*TASK DESCRIPTION*: Going down the data below, set down exactly the line with "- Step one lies" and each line after it through the line with "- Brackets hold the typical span"; no other lines.

[Stored data]
○ ○ ○ ○ ○
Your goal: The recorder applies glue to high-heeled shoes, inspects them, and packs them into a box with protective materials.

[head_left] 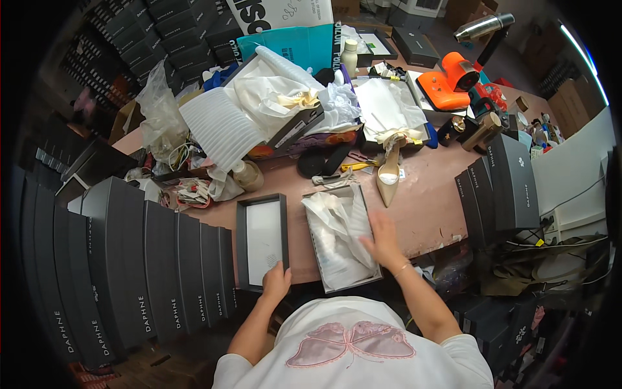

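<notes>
My left hand grips the near right corner of a dark grey shoe box lid, which lies inside-up, its white lining showing. Just right of it stands the open shoe box, filled with crumpled white tissue paper. Slightly blurred, my right hand is at the right side of this box, fingers stretched and thumb over the tissue. Whatever lies beneath the paper is hidden. Beyond my right hand, a beige pointed shoe rests on the table, toe toward me.
Tall stacks of dark shoe boxes line the left side; more boxes stand at right. Behind are another paper-filled box, yellow-handled pliers, a beige tape roll and an orange device on the pink table.
</notes>
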Motion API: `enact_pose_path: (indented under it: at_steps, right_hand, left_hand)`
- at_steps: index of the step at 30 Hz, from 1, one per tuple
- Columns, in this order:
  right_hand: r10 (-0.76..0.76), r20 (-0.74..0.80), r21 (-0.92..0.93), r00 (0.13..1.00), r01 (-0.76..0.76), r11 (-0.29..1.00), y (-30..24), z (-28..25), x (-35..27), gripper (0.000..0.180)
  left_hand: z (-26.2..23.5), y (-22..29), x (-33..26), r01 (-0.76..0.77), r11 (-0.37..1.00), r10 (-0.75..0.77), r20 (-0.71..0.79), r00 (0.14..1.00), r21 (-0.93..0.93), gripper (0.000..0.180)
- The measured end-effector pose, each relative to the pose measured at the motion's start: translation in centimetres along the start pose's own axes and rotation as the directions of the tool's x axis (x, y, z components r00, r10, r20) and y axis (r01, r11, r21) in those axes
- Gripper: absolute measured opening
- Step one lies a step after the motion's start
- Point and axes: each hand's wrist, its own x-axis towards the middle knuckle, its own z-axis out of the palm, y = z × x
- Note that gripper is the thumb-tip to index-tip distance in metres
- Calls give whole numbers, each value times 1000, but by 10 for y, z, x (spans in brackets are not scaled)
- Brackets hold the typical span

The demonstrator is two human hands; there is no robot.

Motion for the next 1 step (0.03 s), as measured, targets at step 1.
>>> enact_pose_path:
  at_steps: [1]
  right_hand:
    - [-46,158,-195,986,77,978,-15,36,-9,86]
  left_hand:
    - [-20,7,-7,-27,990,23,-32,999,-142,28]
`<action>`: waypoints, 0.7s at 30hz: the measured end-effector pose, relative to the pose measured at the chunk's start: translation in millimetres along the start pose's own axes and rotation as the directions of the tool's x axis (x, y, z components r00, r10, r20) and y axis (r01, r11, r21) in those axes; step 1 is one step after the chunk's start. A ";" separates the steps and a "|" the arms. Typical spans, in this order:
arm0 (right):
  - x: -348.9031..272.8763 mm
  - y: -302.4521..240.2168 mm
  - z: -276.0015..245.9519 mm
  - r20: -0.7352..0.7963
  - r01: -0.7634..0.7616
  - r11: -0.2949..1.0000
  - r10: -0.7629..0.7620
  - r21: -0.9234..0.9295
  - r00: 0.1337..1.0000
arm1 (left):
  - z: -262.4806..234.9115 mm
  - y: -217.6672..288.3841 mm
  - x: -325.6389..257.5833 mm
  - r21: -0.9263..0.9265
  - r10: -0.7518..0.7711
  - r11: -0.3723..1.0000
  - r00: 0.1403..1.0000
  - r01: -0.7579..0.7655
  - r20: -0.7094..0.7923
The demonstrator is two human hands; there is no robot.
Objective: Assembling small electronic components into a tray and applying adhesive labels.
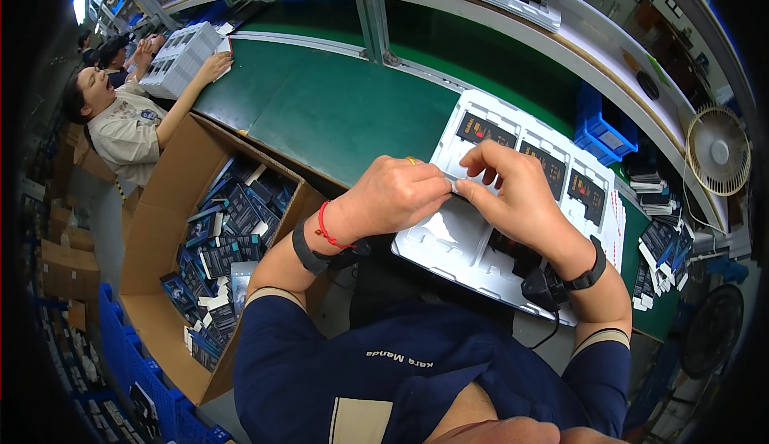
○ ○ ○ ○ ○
*WORKED SOLUTION*:
- Step one lies a step after the motion's start
- Point and axes: each hand's wrist, its own x-axis towards the middle knuckle, its own z-axis out of the palm, y = z × x
- Note that gripper is the thumb-tip to index-tip distance in metres
- Calls give whole numbers, each value times 1000, but by 10 for y, z, x (spans in brackets are not scaled)
- Brackets hold the typical span

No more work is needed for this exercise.